The policy of the American government is to leave their citizens free, neither restraining nor aiding them in their pursuits.
Thomas Jefferson wrote those words a long time ago. In the intervening 200+ years, our American government (at all levels) has morphed into something quite different from that espoused by Mr. Jefferson. It has become the dispenser of regulations that selectively aid some groups while selectively restraining others. One of the groups that continually is restrained by burdensome regulation is entrepreneurs and small business owners. Here’s a good example from Conor Friedersdorf at The Atlantic:
In a small municipality on the shores of Lake Michigan, a town council passed a law earlier this summer that is especially objectionable in tough economic times. “It is in the interest of public safety and welfare to require certain individuals to obtain a license before conducting solicitations or making sales transactions throughout the town,” the Burns Harbor, Indiana, ordinance states. Put simply, if you aren’t a resident, you’ll need an expensive permit to make or sell anything, whether on the street, door-to-door, or in a brick-and-mortar business inside town.
One hundred dollars, getting fingerprinted by police, and a criminal background check. “If the applicant has been convicted of any misdemeanor or felony, the permit application may be rejected,” the law states. And if you’re granted a 30 day permit? Once it expires, you’re ineligible to apply again for six whole months.

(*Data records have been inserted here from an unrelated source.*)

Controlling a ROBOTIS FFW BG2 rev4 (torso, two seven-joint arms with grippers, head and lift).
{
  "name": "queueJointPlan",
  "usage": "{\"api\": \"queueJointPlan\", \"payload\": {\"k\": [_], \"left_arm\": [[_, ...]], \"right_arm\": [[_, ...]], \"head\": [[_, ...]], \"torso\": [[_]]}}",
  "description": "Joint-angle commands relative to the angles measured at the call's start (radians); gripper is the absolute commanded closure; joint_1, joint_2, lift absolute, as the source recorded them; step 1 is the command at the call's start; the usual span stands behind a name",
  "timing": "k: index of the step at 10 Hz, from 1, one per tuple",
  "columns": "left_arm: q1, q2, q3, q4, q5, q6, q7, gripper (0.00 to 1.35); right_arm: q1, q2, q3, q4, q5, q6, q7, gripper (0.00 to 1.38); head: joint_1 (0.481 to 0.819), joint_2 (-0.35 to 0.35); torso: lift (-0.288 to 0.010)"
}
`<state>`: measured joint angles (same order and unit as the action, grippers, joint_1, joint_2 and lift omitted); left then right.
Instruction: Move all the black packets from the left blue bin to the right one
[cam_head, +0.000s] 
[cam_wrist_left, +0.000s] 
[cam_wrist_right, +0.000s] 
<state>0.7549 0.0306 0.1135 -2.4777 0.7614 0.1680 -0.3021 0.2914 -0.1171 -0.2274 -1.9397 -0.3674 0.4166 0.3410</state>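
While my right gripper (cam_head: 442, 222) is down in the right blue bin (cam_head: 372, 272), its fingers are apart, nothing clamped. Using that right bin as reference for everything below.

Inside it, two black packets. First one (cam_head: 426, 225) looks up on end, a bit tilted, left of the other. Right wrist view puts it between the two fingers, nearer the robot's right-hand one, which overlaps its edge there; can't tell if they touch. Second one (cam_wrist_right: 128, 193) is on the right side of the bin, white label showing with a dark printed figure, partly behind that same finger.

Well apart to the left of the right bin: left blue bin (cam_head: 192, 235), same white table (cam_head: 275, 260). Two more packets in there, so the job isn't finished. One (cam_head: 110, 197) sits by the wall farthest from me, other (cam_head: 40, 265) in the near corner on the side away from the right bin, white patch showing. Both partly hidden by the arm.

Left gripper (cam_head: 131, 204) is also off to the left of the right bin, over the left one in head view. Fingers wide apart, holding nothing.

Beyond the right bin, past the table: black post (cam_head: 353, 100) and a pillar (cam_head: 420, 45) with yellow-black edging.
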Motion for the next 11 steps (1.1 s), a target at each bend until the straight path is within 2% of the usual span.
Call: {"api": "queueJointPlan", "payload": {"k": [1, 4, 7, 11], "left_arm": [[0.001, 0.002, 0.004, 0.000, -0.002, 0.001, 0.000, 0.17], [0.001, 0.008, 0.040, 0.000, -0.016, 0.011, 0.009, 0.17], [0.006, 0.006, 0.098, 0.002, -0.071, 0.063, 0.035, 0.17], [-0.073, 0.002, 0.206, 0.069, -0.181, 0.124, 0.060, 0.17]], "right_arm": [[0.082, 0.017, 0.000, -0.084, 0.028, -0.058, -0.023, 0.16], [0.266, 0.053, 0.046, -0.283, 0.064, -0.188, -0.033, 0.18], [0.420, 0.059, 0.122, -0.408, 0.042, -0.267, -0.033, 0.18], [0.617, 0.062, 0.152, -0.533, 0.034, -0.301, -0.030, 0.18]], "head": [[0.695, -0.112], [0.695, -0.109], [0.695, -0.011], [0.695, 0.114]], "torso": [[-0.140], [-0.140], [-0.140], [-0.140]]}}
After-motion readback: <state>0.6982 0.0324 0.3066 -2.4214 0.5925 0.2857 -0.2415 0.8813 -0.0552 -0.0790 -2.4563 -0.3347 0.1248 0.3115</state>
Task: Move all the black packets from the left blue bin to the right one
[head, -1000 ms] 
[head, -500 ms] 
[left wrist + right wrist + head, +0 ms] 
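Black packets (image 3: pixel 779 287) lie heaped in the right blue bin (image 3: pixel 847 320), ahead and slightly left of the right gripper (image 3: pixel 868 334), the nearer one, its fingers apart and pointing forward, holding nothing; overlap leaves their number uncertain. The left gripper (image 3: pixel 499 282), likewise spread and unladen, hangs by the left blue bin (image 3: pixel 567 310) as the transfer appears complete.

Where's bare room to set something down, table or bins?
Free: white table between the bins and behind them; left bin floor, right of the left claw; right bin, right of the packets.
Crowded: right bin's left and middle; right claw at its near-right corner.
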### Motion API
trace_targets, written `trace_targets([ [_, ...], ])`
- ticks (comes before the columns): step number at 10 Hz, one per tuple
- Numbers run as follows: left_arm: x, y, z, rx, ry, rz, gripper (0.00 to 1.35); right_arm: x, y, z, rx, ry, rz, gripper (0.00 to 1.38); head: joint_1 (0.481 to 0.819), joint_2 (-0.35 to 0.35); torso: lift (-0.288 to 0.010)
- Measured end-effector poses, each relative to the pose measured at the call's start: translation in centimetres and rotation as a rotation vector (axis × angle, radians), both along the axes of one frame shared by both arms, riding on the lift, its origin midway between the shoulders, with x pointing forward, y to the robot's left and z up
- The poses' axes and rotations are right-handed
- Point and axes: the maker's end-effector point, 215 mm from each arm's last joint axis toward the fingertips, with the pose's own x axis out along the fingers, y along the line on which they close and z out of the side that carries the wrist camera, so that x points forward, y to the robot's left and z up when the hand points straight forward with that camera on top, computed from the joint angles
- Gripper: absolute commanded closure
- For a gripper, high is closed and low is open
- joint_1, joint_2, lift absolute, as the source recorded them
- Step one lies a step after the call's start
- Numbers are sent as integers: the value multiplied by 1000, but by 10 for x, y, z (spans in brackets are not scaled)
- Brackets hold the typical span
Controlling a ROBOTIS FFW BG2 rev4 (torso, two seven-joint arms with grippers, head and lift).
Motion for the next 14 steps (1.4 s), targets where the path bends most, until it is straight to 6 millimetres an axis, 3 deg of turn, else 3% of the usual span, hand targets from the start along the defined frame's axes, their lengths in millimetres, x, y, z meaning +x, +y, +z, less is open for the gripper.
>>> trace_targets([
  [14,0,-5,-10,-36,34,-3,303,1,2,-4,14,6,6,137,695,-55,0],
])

The town council claims this is intended to protect the citizens from crime, though the city has a bigger police presence and small crime rate than almost every other region in Indiana. It really doesn’t make a whole lot of sense, but then governments don’t ordinarily let common sense stand in the way of passing some new laws. After all, it’s “for the children,” right? Under the aegis of “protecting” people, governments pile on suffocating blankets of regulation, often creating conflicts with laws issued at other levels. Friedersdorf gives some more examples of regulation run amok; it seems federal, state and local governments just can’t help themselves:
The normal mindset among U.S. officials is that prior permission should be required to sell legal goods to a willing buyer.Kids selling lemonade on the street are shut down. A Missouri man has been fined $90,000 for selling rabbits (he made about $200). In Illinois, an artisan ice cream maker is being shut down for lack of a dairy permit. Manuel Winn was arrested, handcuffed, and booked for selling magazines door-to-door without a permit. A Maryland mother of three was arrested for selling $2 phone cards without a license. Lots of municipalities are going after food trucks. A group of Louisiana monks had to go to court to win the right to sell simple wooden caskets to consumers.
If you read enough of these stories, you’ll see the targeted entrepreneurs say the same thing again and again: I just had a good idea and started a business. It never occurred to me that I needed permission. And, of course, other would be entrepreneurs don’t ever get started because they’re too intimidated to assess and grapple with the bureaucratic hurdles. Or else the regulations are written in a way that excludes from commerce folks who are operating at a very small scale.
Not all regulation is bad, of course. Funeral home operators should be licensed and subject to guidelines; home builders should be licensed and required to adhere to codes. It’s sad, though (not to mention a drag on the economic prospects of aspiring small business owners), to subject every activity to some kind of license. I agree with Friedersdorf that it’s time to deregulate.